“Helvetica is like water,” says a recent video about the most popular typeface in the world. The 62-year-old font family, with its sans-serif shapes and clean corners, is ubiquitous. It is used on the signage in New York’s subway system. It is the brand identity of American Airlines, and American Apparel. It is on those unfortunate t-shirts that say things like “John & Paul & Ringo & George.”
“When something is constructed as well as Helvetica, it should last for a couple of hundred years, just like great architecture,” designer Danny van den Dungen told the New York Times in 2007, when the Museum of Modern Art held a retrospective in honor of the typeface.
The new version updates each of Helvetica’s 40,000 characters to reflect the demands of the 21st century.
But Charles Nix is not a fan. Nix is the director of Monotype, the world’s largest type company, which currently owns the licensing rights to Helvetica. He doesn’t like that the letters scrunch together at small sizes, that the kerning isn’t even across the board. Designers have gotten used to all sorts of magic tricks to make Helvetica look more legible, like changing the size of punctuation marks to balance the letters. “We jokingly refer to it as Helvetica Stockholm Syndrome,” says Nix.
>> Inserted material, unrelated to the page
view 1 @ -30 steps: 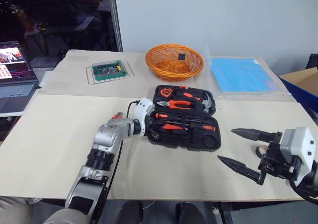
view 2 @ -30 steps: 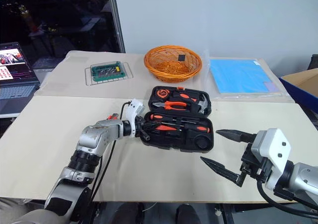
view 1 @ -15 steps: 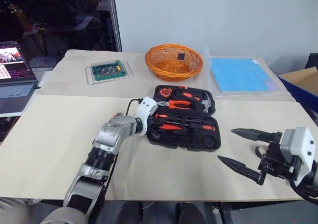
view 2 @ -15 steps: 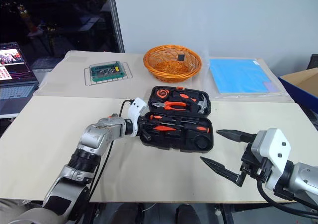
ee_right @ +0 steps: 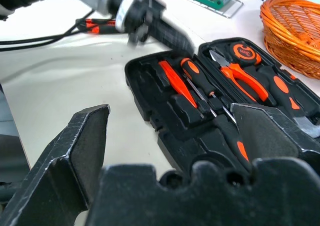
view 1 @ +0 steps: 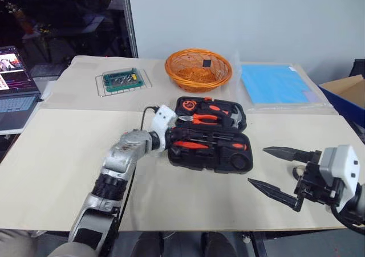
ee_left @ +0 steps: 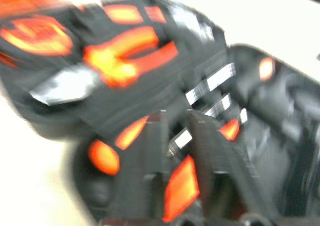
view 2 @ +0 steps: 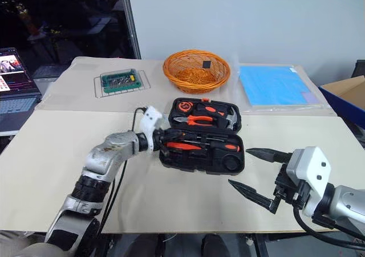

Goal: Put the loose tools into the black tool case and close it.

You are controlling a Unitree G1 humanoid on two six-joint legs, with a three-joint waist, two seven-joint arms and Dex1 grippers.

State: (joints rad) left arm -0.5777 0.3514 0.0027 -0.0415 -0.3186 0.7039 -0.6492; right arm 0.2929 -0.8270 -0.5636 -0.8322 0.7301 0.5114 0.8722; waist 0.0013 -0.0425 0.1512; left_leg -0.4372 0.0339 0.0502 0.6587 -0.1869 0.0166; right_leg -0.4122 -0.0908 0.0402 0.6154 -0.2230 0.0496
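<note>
A: Where's your black tool case (view 1: 210,136) sitting?

B: Mid-table (view 1: 63,154), lying open, the lid half toward the far side and the tray half nearer you. Pliers (view 1: 199,118), a tape measure (view 1: 190,105) and a hammer head (view 1: 235,120) sit in the far half. Screwdrivers (ee_right: 200,90) with orange-and-black handles lie in the recesses of the near half.

A: And your left end effector (view 2: 161,141)?

B: It's at the case's left edge, right over the handle ends of those screwdrivers. From the head views you can't see its tips; they merge with the black plastic. In its own wrist view the two fingers (ee_left: 150,151) stand a little apart, with a thin metal shaft showing in the gap. That picture is smeared, so you can't tell whether they touch anything.

A: Your right one?

B: Your right end effector (view 1: 274,171) hangs over the table's near right, well apart from the case, fingers spread wide and holding nothing.

A: Anything loose?

B: One orange-and-black handled tool (ee_right: 98,23) lies on the table under your left forearm, partly hidden by a cable. You can't make out what kind.

A: The rest?

B: An orange wicker basket (view 1: 198,70) on the far side with a small dark square inside, a green-topped clear box (view 1: 122,80) to its left, a blue sheet (view 1: 274,84) to its right. A laptop (view 1: 14,86) is cut off at the left edge, a cardboard box (view 1: 348,92) at the right.
</note>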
A few years ago, Nix and others at Monotype decided a change was due. The whiff of Helvetica had begun to stink. Major companies, which had used Helvetica for years in branding materials, had begun to eschew the typeface. Google stopped using it in 2011, in lieu of a custom font that looks a lot like Helvetica, but better. Apple followed suit in 2013 with its own font. So did IBM. So did Netflix.
Now, Monotype has given Helvetica a facelift, in the hopes that it can restore some of the magic to the iconic typeface. The new version, Helvetica Now, updates each of Helvetica’s 40,000 characters to reflect the demands of the 21st century. It’s designed to be more legible in miniature, like on the tiny screen of an Apple Watch, and hold its own in large-scale applications like gigantic billboards. Nix, who has spent two years reengineering the letters, hopes it will let designers see Helvetica in an entirely new way. To him, it’s like looking at “someone you love, when the light hits them the perfect way on a Saturday morning, and you suddenly see them like you’ve never seen them before. It’s like falling in love all over again.”
Helvetica Then, Helvetica Now
Before there was Helvetica, there was Neue Haas Grotesk. Created in 1957, the typeface sprung from the mind of Swiss designers Max Miedinger and Edouard Hoffman. Emblematic of Swiss design and mid-century modernism, it was meant to be simple and clean—a set of letters that would disappear to let the words speak for themselves. In 1961, typeface maker Haas rebranded it as Helvetica and introduced to the wider world.
As Helvetica became more popular, Haas began issuing new weights and sizes to meet growing demand. A bold weight here, a hairline version there. But some of those additions to the Helvetica family introduced inconsistencies. Peculiar characters began to emerge. In 1982, the type company Linotype issued a new version of Helvetica, called Neue Helvetica, which sought to to resolve some of those issues and make the typeface available to the blossoming desktop computer market.
“Neue Helvetica was the first digitization of Helvetica,” says Nix. “That was a long time ago, and so much has happened in our world since then.” For one thing, the type on the internet was not a factor in 1982. Neue Helvetica was made with a single master—one drawing, cut at one size—which lost the nuance of optical sizing. Punctuation looked off-balance next to display-sized text. Currencies, like the pound sterling, crumpled in small sizes.
Helvetica Now seeks to remedy some of these issues. The family includes three versions: Helvetica Now Micro, designed for use on small screens, recasts the font with more open forms, open spacing, and larger accents. Helvetica Now Display evens out the kerning for larger type sizes. Helvetica Now Text, the workhorse of the three, is intended for visually crowded environments, so it incorporates more white space into the design to keep it more legible.
Helvetica Now also restores some of the original characteristics of the font that have been lost along the way—a single-story lowercase “a,” a capital “R” with straight legs. Those details gave Helvetica its original charm, and Nix says Monotype’s designers paid extra attention to bringing these back into Helvetica Now. “It is kind of like visiting the Metropolitan Museum of Art with an easel and canvas and painting a Rembrandt,” he says. “You’re following clearly what the master has done before you, and the big difference in our case is that we’re looking to make the type, the artwork, more suitable to the age in which we live.”
As for the Helvetica you already know, it will remain on t-shirts and websites for now. Companies and their designers will have to buy the rights to license Helvetica Now, which means it won’t replace everything you see right away. But Nix thinks that, like a software upgrade on a phone, eventually everyone will upgrade.
“You will see it everywhere, for everyone, for everything,” he says. “It’s going to be everywhere.”